Tabular data: The per-position feature space is naturally tabular, not sequential. Gradient-boosted trees outperform neural networks on tabular data in most benchmarks.
Native missing-value handling: LightGBM handles
NaN/ missing features natively, which is critical for positions where some outgroups lack alignment data.Speed: Training on ~5M sites takes <5 minutes; inference on a full genome takes minutes.
Interpretable: Feature importance scores show which outgroups and context features drive predictions, which is valuable for a scientific tool.
Summary
Two-tier voting (default)
For each position in the focal genome:
1. Gather projected bases from all outgroup species
2. Compute inner consensus (majority vote among close relatives)
3. Compute outer consensus (majority vote among distant relatives)
4. Compare:
agree → UPPERCASE (high confidence)
one N → lowercase (low confidence)
differ → n (unresolved)
both N → N (missing)
5. Write to output FASTA
Fitch parsimony
For each position in the focal genome:
1. Gather projected bases from all outgroup species
2. Run Fitch bottom-up pass on the phylogenetic tree
3. Run Fitch top-down pass to assign the root allele
4. Encode confidence:
root set size = 1 → UPPERCASE (high confidence)
root set size > 1 → lowercase (low confidence)
all missing → N
5. Write to output FASTA
Likelihood (Felsenstein pruning)
For each position in the focal genome:
1. Gather projected bases from all outgroup species
2. Run Felsenstein bottom-up pass on the tree with branch lengths
using the chosen substitution model (JC69/K80/HKY85/GTR)
3. Compute root posterior: π · L(root) / Σ
4. Encode confidence:
max posterior >= high_threshold → UPPERCASE (high confidence)
max posterior >= low_threshold → lowercase (low confidence)
max posterior < low_threshold → n (unresolved)
all missing → N
5. Write to output FASTA
ML classifier
Prerequisite: train a model with `ancify train -c config.yaml`
For each position in the focal genome:
1. Gather projected bases from all outgroup species
2. Extract feature vector (outgroup bases, voting consensus,
agreement, GC content, CpG flag, flanking bases)
3. Run LightGBM inference → predicted class + probability
4. Encode confidence:
p >= high_threshold → UPPERCASE (high confidence)
p >= low_threshold → lowercase (low confidence)
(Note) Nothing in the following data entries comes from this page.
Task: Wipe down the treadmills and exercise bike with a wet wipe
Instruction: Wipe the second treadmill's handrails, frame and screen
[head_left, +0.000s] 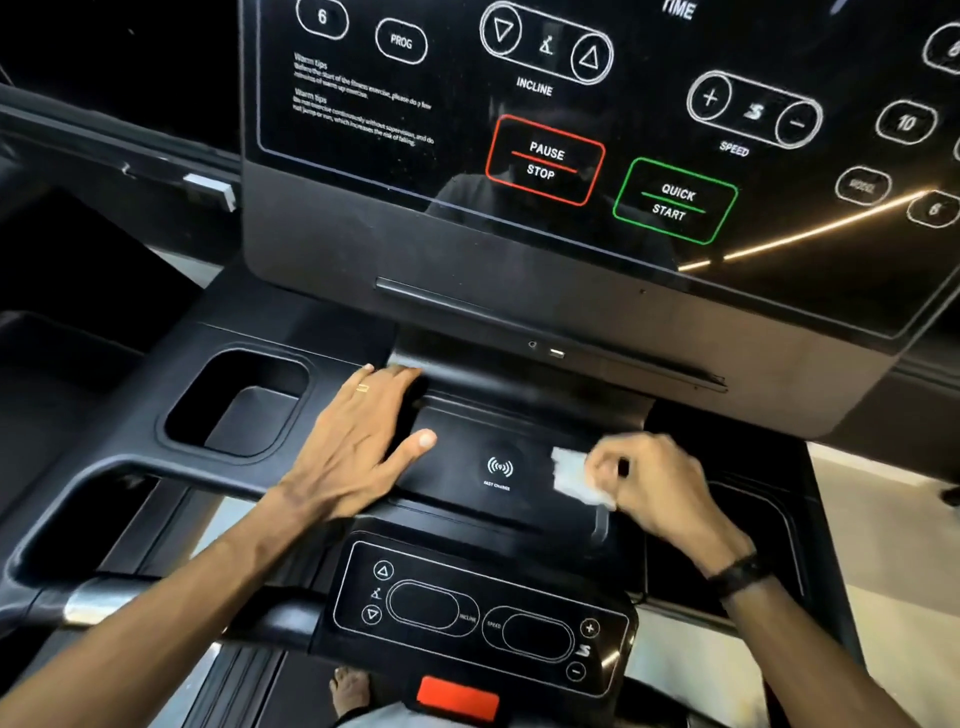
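Right hand (657, 480) pinches a bunched wet wipe (574, 475) on the charging pad (483, 486) w/ bare pad to its left, near the pad's right edge, while left hand (363, 436) lies flat, fingers spread, holding nothing, on the treadmill (291, 322) tray's left edge beside the cup holder (234, 405).

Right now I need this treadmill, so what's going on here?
A person is wiping its console. The right hand pinches a wet wipe on the charging pad, beside the charge symbol. The left hand rests flat on the pad's left edge, fingers spread. The big control panel above and the small lower controls aren't being touched.
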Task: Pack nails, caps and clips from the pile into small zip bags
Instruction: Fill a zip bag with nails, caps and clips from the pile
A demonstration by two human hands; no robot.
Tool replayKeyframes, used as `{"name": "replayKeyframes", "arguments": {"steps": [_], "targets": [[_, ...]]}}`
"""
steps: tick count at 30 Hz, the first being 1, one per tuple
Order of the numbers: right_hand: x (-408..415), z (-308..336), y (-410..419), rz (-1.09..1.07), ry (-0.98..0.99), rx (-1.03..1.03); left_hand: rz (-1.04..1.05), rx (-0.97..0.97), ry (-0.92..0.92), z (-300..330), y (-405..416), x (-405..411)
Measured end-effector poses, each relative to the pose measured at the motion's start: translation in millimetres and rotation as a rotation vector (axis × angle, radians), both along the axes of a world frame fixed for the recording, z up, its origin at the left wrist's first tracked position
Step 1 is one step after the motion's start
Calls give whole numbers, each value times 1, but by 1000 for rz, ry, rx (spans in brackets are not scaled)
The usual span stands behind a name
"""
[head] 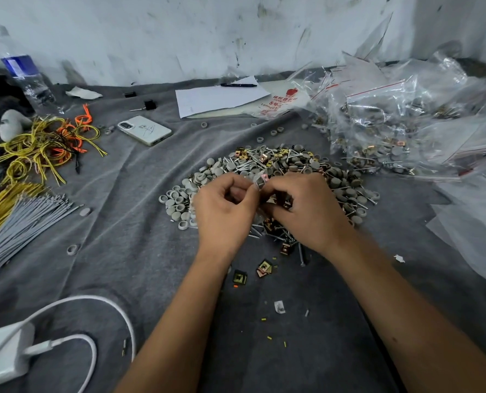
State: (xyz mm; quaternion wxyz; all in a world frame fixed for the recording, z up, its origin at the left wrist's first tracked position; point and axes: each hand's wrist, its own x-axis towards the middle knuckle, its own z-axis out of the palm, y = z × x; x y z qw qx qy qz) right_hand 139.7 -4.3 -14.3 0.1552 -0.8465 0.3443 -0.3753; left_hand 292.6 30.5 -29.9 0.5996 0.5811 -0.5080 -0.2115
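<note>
I see my left hand [226,207] and right hand [307,211], fingers curled, pinching a small clear zip bag [257,184] over the near side of the pile [287,171] on the counter [122,222], its contents hidden, with stuffed bags [392,129] far right.

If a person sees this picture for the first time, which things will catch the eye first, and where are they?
First come the left hand and right hand, meeting at the centre and pinching a small clear zip bag over the pile of grey caps, nails and brass clips. To the right lies a heap of filled bags. At far left, the yellow and orange ties stand out on the grey cloth.
</note>
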Motion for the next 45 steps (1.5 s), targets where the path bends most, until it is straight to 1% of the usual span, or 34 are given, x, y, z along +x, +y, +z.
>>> {"name": "replayKeyframes", "arguments": {"steps": [4,7,9,11,13,15,17,18,20,23,26,27,28,31,34,36,38,40,41,42,44,45], "targets": [[0,-2,-2,41,37,28,11,-25,34,-1,-1,0],[3,-9,-4,164,169,181,52,-43,72,-2,-3,3],[4,-13,-5,207,194,235,62,-50,79,-2,-2,4],[4,-12,-5,215,164,175,68,-60,94,-2,-3,4],[5,-9,-4,174,74,45,67,-56,126,-2,-3,3],[4,-4,-5,83,-41,-61,71,-52,139,-2,-4,4],[0,-2,-7,-46,-107,-92,84,-42,123,-2,-4,5],[-3,-2,-9,-114,-110,-88,89,-33,119,-2,-4,6],[-9,-4,-13,-252,-40,-42,97,-14,123,-2,-4,6],[-16,-8,-18,-408,153,26,91,-1,151,-3,-4,6],[-18,-9,-19,-436,393,47,85,-15,187,-3,-3,7],[-17,-9,-19,-431,446,46,87,-22,211,-2,-3,8],[-17,-8,-19,-425,455,51,89,-26,244,-2,-3,8],[-18,-7,-19,-417,323,101,74,-26,365,-2,-4,10],[-18,-7,-18,-402,196,130,62,-23,389,-2,-5,10],[-17,-8,-17,-404,108,124,56,-15,352,-3,-5,10],[-16,-5,-15,-394,-61,156,42,7,291,-4,-4,10],[-13,0,-12,-314,-219,146,33,30,206,-5,-5,9],[-12,3,-10,-245,-259,125,31,37,166,-5,-5,8],[-9,4,-7,-169,-263,101,30,41,135,-6,-4,6],[-3,4,-2,-57,-189,73,30,45,101,-5,-4,4],[-1,2,-1,-29,-149,91,32,47,100,-5,-5,3]]}}
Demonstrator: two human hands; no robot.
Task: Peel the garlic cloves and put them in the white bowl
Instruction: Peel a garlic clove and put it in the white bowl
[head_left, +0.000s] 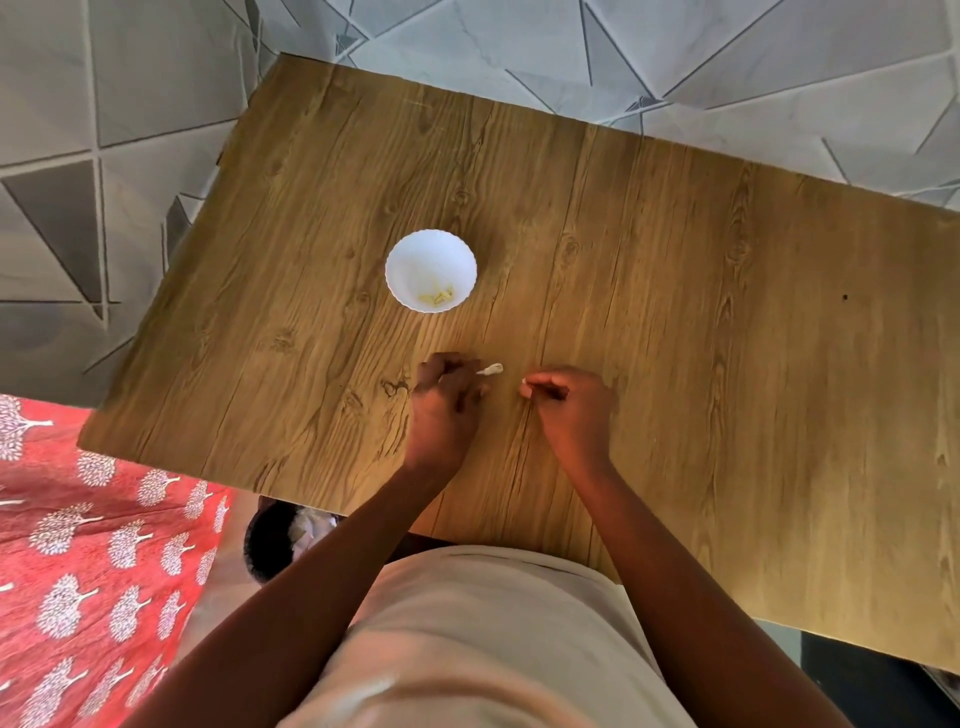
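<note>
No text, label, brand, number or sign can be read anywhere in this view.

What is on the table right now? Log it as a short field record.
surface: brown wood-grain table
container: round white scalloped bowl, upright, beyond the hands
bowl contents: a few pale yellow peeled garlic cloves
left hand: fingers curled, holding a small white garlic clove at its fingertips
right hand: pinching a tiny white scrap, likely skin
hands: apart, not touching
</note>
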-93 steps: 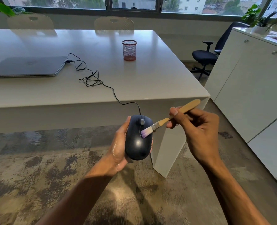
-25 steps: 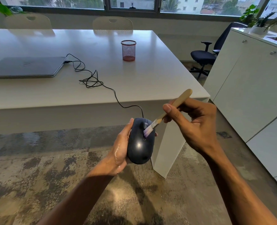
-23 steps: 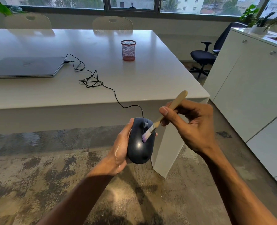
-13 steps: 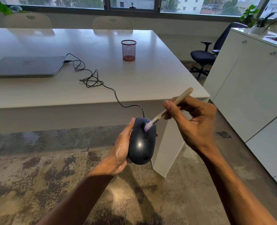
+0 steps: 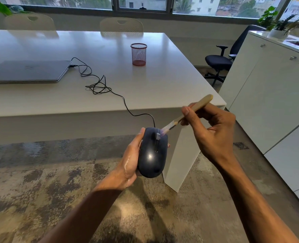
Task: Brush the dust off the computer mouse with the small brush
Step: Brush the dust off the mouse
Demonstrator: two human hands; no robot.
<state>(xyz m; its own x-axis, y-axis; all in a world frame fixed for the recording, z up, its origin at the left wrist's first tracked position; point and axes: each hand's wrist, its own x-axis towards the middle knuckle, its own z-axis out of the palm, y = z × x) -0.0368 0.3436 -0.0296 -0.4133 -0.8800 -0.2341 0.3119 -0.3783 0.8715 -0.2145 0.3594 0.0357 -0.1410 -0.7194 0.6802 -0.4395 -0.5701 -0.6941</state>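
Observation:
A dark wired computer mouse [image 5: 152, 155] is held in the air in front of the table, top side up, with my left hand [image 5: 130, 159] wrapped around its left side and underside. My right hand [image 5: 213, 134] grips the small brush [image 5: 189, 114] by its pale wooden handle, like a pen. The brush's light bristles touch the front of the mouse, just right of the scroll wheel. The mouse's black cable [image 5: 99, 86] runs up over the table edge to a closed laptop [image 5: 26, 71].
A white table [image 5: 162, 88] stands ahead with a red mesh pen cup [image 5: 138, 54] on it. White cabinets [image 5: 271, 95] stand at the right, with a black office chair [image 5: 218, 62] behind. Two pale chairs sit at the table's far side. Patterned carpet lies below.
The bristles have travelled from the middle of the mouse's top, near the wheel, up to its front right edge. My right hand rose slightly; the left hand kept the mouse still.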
p < low_threshold → n (unresolved)
all missing → N
5. Write to output FASTA
All four methods are fast (Phase 2 takes minutes for a full genome) and produce reliable ancestral calls with built-in confidence assessment. Voting is the simplest and best-tested; parsimony is more principled for complex outgroup configurations; likelihood adds calibrated posterior probabilities using substitution models; ML can learn substitution biases and local context when training data is available.